With images excluded, write out each entry below exactly as given.

===

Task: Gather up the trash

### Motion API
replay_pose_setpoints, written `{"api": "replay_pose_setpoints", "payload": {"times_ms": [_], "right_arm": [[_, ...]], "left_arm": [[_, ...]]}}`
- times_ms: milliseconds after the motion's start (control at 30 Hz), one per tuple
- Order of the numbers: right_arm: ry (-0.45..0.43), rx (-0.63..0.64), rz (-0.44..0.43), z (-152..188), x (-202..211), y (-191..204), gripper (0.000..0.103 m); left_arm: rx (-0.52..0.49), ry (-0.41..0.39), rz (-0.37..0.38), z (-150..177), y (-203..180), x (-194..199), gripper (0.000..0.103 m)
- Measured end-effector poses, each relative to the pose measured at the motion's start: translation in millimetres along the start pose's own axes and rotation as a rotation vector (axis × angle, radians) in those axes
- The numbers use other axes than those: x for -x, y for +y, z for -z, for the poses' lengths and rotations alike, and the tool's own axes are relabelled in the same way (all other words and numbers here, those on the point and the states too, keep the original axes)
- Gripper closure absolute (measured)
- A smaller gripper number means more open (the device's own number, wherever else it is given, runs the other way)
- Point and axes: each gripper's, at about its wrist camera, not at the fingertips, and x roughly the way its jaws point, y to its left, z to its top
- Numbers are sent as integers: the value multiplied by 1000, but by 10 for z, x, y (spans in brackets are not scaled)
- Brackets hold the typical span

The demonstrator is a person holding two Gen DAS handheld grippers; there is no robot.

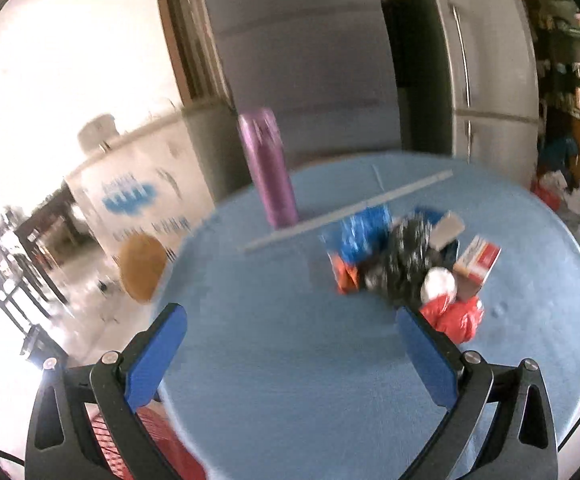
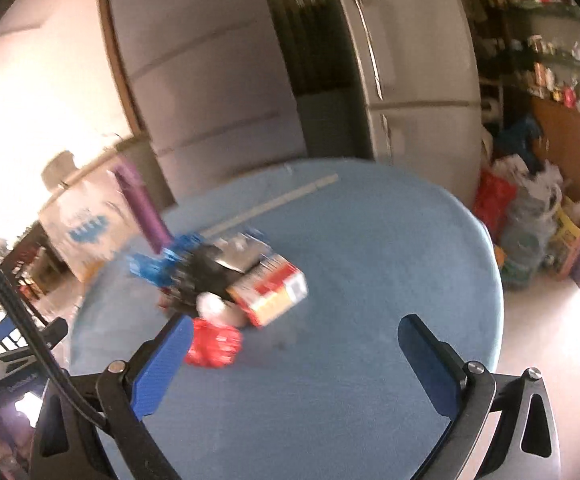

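A heap of trash lies on the round blue table (image 1: 290, 380): a blue wrapper (image 1: 360, 236), a black crumpled bag (image 1: 404, 268), a white ball of paper (image 1: 438, 286), a red wrapper (image 1: 456, 318) and a red and white carton (image 1: 478, 260). My left gripper (image 1: 292, 316) hangs open above the table, the heap just past its right finger. In the right wrist view the same heap shows the carton (image 2: 271, 292), red wrapper (image 2: 213, 344) and blue wrapper (image 2: 169, 260). My right gripper (image 2: 296, 328) is open, the red wrapper beside its left finger. Both views are blurred.
A purple bottle (image 1: 269, 168) stands at the table's far side beside a long white strip (image 1: 350, 210). A red basket (image 1: 161, 440) sits below the table's left edge. A round wooden stool (image 1: 141, 266), a fridge (image 2: 410, 80) and full bags on the floor (image 2: 530, 208) surround the table.
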Motion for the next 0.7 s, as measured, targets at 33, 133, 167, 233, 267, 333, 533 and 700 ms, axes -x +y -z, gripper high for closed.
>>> {"api": "replay_pose_setpoints", "payload": {"times_ms": [33, 133, 167, 233, 267, 333, 533, 700], "right_arm": [[-11, 10, -12, -26, 83, 56, 0], [-30, 45, -18, -57, 308, 224, 0], [-34, 51, -18, -27, 402, 234, 0], [-38, 74, -16, -25, 536, 316, 0], [-42, 82, -12, -16, 585, 339, 0], [-55, 97, -9, -1, 721, 379, 0], [-77, 122, -10, 36, 976, 443, 0], [-83, 143, -15, 38, 1052, 520, 0]], "left_arm": [[1, -15, -7, -15, 37, 34, 0], [3, -62, -21, -64, 113, 345, 0], [5, -66, -24, -69, 137, 441, 0], [8, -68, -25, -68, 159, 531, 0], [9, -67, -27, -64, 166, 558, 0], [12, -72, -30, -62, 191, 658, 0], [-7, -91, -34, -18, 166, 809, 0], [-9, -90, -39, 17, 184, 834, 0]]}}
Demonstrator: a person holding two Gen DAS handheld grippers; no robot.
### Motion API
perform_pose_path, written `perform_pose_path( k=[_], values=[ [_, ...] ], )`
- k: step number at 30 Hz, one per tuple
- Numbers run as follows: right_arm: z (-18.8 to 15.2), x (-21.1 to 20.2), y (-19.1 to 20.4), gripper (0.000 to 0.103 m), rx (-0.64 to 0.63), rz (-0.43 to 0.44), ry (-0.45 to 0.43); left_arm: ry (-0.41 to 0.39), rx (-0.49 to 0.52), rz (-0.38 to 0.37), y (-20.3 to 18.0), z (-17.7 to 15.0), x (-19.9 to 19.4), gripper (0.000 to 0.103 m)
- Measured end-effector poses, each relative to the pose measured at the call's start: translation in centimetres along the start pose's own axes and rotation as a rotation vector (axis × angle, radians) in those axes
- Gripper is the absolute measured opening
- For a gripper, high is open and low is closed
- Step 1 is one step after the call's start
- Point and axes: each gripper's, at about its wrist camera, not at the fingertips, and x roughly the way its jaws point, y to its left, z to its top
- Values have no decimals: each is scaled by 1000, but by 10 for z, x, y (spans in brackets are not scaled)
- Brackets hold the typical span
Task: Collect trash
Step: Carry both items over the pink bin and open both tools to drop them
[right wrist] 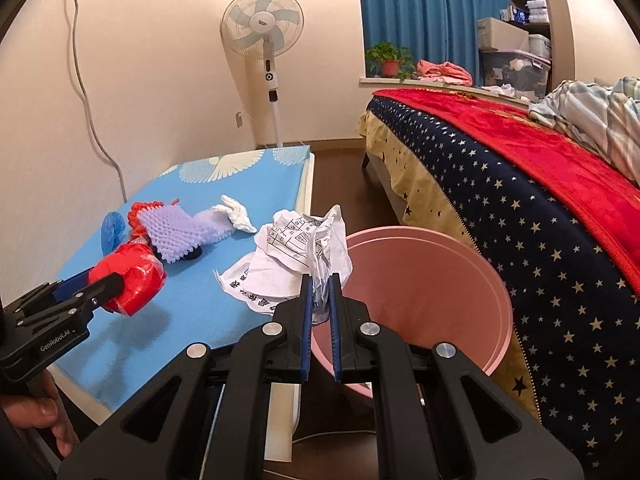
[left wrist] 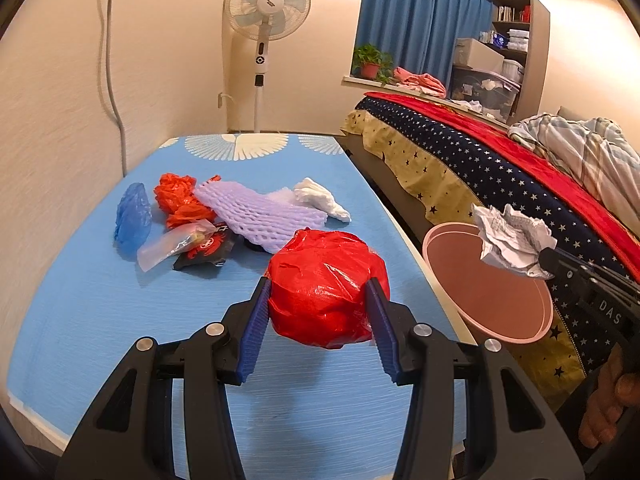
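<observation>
Both loads gripped; the pink bin (right wrist: pixel 460 280) lies to the right of the worktop (left wrist: pixel 100 320), nearer the right hand.

The crumpled paper (right wrist: pixel 304 248) is clamped in the right hand-held gripper (right wrist: pixel 320 300), hanging at the bin's near-left rim, apparently not fully over the mouth. The red plastic ball (left wrist: pixel 326 288) is pinched between the widely spread jaws of the left hand-held gripper (left wrist: pixel 320 308), above the worktop, left of the bin. Purple foam netting (left wrist: pixel 256 212), blue bag (left wrist: pixel 132 216) and white tissue (left wrist: pixel 320 198) lie beyond. The bed (right wrist: pixel 520 200) flanks the bin's far side.
</observation>
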Motion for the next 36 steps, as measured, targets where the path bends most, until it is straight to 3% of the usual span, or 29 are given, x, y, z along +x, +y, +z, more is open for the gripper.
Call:
perform_pose_path(
  k=[22, 36],
  values=[
    [12, 3, -25, 8, 38, -50, -34, 3, 41, -36, -23, 3, 20, 47],
    [20, 9, -65, 8, 106, -170, -46, -5, 103, -102, -69, 21, 46, 47]
  ],
)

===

■ Answer to the exercise:
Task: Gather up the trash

### Motion API
replay_pose_setpoints, written `{"api": "replay_pose_setpoints", "payload": {"times_ms": [_], "right_arm": [[_, ...]], "left_arm": [[_, ...]]}}`
- times_ms: milliseconds after the motion's start (control at 30 Hz), one per tuple
- Order of the numbers: right_arm: ry (-0.45..0.43), rx (-0.63..0.64), rz (-0.44..0.43), z (-152..188), x (-202..211), y (-191..204), gripper (0.000..0.103 m); left_arm: rx (-0.52..0.49), ry (-0.41..0.39), rz (-0.37..0.38), z (-150..177), y (-203..180), x (-194..199), gripper (0.000..0.103 m)
- Measured end-effector poses, each relative to the pose measured at the motion's start: translation in millimetres along the start pose's own axes and rotation as a rotation vector (axis × angle, radians) in those axes
- The numbers use other axes than those: x for -x, y for +y, z for -z, for the poses' lengths and rotations alike, and the tool's own axes are relabelled in the same way (all other words and numbers here, those on the point and the states too, keep the original axes)
- Gripper closure absolute (measured)
- A smaller gripper number means more open (the device's own number, wherever else it is given, runs the other way)
- Point and axes: each gripper's, at about its wrist camera, not at the fingertips, and x roughly the way its jaws point, y to its left, z to its top
- Numbers are sent as integers: the value multiplied by 1000, but by 10 for z, x, y (spans in brackets are not scaled)
- Brackets hold the typical span

The demonstrator is a person holding two Gen DAS handheld grippers; there is no robot.


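A heap of trash lies on the round blue table (image 1: 290, 380): a blue wrapper (image 1: 360, 236), a black crumpled bag (image 1: 404, 268), a white ball of paper (image 1: 438, 286), a red wrapper (image 1: 456, 318) and a red and white carton (image 1: 478, 260). My left gripper (image 1: 292, 316) hangs open above the table, the heap just past its right finger. In the right wrist view the same heap shows the carton (image 2: 271, 292), red wrapper (image 2: 213, 344) and blue wrapper (image 2: 169, 260). My right gripper (image 2: 296, 328) is open, the red wrapper beside its left finger. Both views are blurred.
A purple bottle (image 1: 269, 168) stands at the table's far side beside a long white strip (image 1: 350, 210). A red basket (image 1: 161, 440) sits below the table's left edge. A round wooden stool (image 1: 141, 266), a fridge (image 2: 410, 80) and full bags on the floor (image 2: 530, 208) surround the table.
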Motion for the next 0.7 s, as measured, targets at 33, 133, 167, 233, 267, 333, 533 and 700 ms, axes -x +y -z, gripper high for closed.
>>> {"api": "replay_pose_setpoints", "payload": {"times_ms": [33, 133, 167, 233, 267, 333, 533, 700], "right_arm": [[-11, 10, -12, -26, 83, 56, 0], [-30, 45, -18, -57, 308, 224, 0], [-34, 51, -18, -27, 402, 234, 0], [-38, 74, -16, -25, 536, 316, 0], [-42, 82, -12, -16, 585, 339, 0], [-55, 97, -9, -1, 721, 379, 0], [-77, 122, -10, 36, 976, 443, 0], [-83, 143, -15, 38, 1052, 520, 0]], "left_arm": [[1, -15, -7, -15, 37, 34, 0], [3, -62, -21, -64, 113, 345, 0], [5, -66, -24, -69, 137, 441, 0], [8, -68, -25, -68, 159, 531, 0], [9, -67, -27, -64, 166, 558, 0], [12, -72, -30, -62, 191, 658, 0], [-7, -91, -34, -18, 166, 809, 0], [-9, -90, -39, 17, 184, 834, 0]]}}
Demonstrator: a person holding two Gen DAS handheld grippers; no robot.
### Motion API
perform_pose_path, written `perform_pose_path( k=[_], values=[ [_, ...] ], )`
- k: step number at 30 Hz, one per tuple
- Numbers run as follows: right_arm: z (-18.8 to 15.2), x (-21.1 to 20.2), y (-19.1 to 20.4), gripper (0.000 to 0.103 m), rx (-0.64 to 0.63), rz (-0.43 to 0.44), ry (-0.45 to 0.43); left_arm: ry (-0.41 to 0.39), rx (-0.49 to 0.52), rz (-0.38 to 0.37), y (-20.3 to 18.0), z (-17.7 to 15.0), x (-19.9 to 19.4), gripper (0.000 to 0.103 m)
- Measured end-effector poses, each relative to the pose measured at the call's start: translation in centimetres along the start pose's own axes and rotation as a rotation vector (axis × angle, radians) in those axes
- Gripper is the absolute measured opening
- For a gripper, high is open and low is closed
- Step 1 is one step after the call's start
- Point and axes: each gripper's, at about its wrist camera, not at the fingertips, and x roughly the way its jaws point, y to its left, z to its top
- Values have no decimals: each is scaled by 1000, but by 10 for z, x, y (spans in brackets are not scaled)
- Brackets hold the typical span
Task: Collect trash
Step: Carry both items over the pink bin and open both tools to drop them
[right wrist] 
[left wrist] 
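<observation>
Both loads gripped; the pink bin (right wrist: pixel 460 280) lies to the right of the worktop (left wrist: pixel 100 320), nearer the right hand.

The crumpled paper (right wrist: pixel 304 248) is clamped in the right hand-held gripper (right wrist: pixel 320 300), hanging at the bin's near-left rim, apparently not fully over the mouth. The red plastic ball (left wrist: pixel 326 288) is pinched between the widely spread jaws of the left hand-held gripper (left wrist: pixel 320 308), above the worktop, left of the bin. Purple foam netting (left wrist: pixel 256 212), blue bag (left wrist: pixel 132 216) and white tissue (left wrist: pixel 320 198) lie beyond. The bed (right wrist: pixel 520 200) flanks the bin's far side.
</observation>
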Motion for the next 36 steps, as measured, targets where the path bends most, until it is straight to 3% of the usual span, or 29 are given, x, y, z along +x, +y, +z, more is open for the gripper.
Call:
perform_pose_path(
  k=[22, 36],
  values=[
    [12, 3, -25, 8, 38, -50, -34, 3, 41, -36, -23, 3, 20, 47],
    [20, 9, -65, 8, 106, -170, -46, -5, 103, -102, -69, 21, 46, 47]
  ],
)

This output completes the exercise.